■ TASK:
Copy each line of the material below that includes the string "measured".

Start of RECORDED DATA

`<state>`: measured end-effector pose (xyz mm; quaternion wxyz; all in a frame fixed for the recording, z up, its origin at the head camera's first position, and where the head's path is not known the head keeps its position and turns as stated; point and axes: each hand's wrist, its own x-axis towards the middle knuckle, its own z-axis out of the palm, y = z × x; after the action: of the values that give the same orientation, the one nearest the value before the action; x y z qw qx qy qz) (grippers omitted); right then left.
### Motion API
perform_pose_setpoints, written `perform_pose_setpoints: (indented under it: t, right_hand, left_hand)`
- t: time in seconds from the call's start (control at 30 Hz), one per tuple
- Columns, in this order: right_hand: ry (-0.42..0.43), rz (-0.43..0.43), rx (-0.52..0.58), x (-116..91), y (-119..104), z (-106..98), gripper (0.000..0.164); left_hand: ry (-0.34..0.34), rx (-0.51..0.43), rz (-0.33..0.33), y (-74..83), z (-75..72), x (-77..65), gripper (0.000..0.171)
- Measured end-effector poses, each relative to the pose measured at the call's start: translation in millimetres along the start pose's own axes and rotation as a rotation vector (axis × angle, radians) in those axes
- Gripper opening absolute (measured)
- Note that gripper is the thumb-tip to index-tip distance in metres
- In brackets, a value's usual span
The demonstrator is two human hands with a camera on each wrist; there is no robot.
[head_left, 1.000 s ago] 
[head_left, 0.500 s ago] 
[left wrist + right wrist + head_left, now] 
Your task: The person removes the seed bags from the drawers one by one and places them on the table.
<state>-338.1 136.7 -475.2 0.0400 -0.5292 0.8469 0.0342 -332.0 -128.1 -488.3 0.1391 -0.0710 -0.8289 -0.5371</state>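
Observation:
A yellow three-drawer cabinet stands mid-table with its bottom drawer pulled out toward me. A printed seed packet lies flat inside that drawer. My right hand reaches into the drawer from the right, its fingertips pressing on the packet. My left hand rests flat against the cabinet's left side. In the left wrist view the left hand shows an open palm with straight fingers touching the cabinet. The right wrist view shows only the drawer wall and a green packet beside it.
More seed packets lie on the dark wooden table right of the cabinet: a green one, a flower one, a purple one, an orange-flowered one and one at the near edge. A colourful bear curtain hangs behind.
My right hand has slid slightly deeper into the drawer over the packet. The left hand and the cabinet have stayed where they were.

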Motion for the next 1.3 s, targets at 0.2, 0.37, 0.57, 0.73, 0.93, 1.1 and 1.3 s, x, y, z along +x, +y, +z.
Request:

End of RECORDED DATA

■ REPLY:
`<state>`: measured end-effector pose (xyz mm; quaternion wxyz; all in a frame fixed for the recording, z up, its origin at the head camera's first position, and where the head's path is not known the head keeps its position and turns as stated; point and axes: each hand's wrist, its own x-axis towards the middle knuckle, its own z-axis out of the palm, y = z × x; after the action: of the values that give the same orientation, the one nearest the value before the action; x y z qw qx qy qz) (grippers omitted); right then left.
- Measured end-effector poses, each relative to the pose measured at the call's start: translation in millimetres along the start pose's own axes and rotation as a rotation vector (axis × angle, radians) in those axes
- Gripper opening absolute (measured)

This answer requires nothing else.